Volume VIII. The Age of Dryden.

I. Dryden

§ 18. Prologues and Epilogues

Reserving, for the moment, a reference to the lyrics in Dryden’s dramas, we must not take leave of these without a word as to his prologues and epilogues. There was no species of composition in which he more conspicuously excelled, or in which those who came after him more decidedly fell short of his excellence; but many circumstances help to account for the signal success with which, in the present instance, he exerted his innate power of “improving” every literary opportunity that came in his way. The age which preceded Dryden’s was, above everything, a pamphleteering age; and his own generation had retained at least a full freedom of unlicensed allusion—whether political or other. When we further remember that the mode of the day was a frankness of tongue in which dukes and duchesses did their utmost to imitate linkmen and orangewomen, it is not difficult to understand why the prologue and epilogue, instead of adhering to their humbler task of commending to attention and favour a particular play, became accepted vehicles of political praise and blame, intermixed with current social satire of all sorts. In the relatively small area of restoration London, of which the court was the acknowledged centre, these sallies were always transparent and always welcome. The licence which the prologues, and, still more, the epilogues, allowed themselves was, consequently, wide, and was duly reprehended by censors of the stage like Jeremy Collier. Their delivery was generally entrusted to stage favourites, who were assured of a hearing and “might say what they liked.” Very frequently, as in the case of many of Dryden’s, these addresses were composed by leading authors for less known writers, or, again, by personages who wished to remain free from direct responsibility. Their importance may, perhaps, have been exaggerated; but, printed as broadsides, they must often have added to the attractions of a performance, and have been carried home as an enduring remembrance. Thus, the composition of them was assiduously cultivated, and remunerated by a handsome fee.

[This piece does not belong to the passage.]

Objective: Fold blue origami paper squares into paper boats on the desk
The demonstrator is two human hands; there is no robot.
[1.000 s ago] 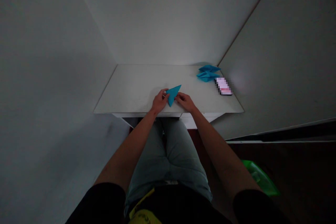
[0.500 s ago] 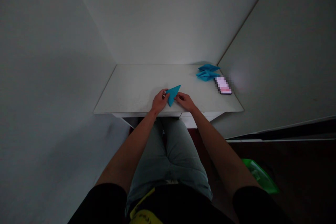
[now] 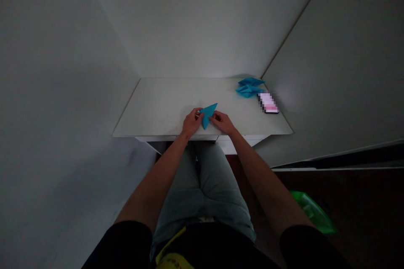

The examples of this kind of composition remaining from Dryden’s hand amount to nearly one hundred. They attest his inventive powers in the way of conception and arrangement—including the variety of “prologues made to be dialogues,” burlesqued in The Rehearsal in the “prodialogue” between Thunder and Lightning; they also attest his power, both of more playful sarcasm (as in his multiform jests against the critics) and of condensed invective or admonition. Among them may be included three prologues spoken on definite political occasions, unconnected with the production of particular stage-plays; one of these, the Prologue to the Duchess [of York] on her return from Scotland (1682), is a charming example of reckless flattery.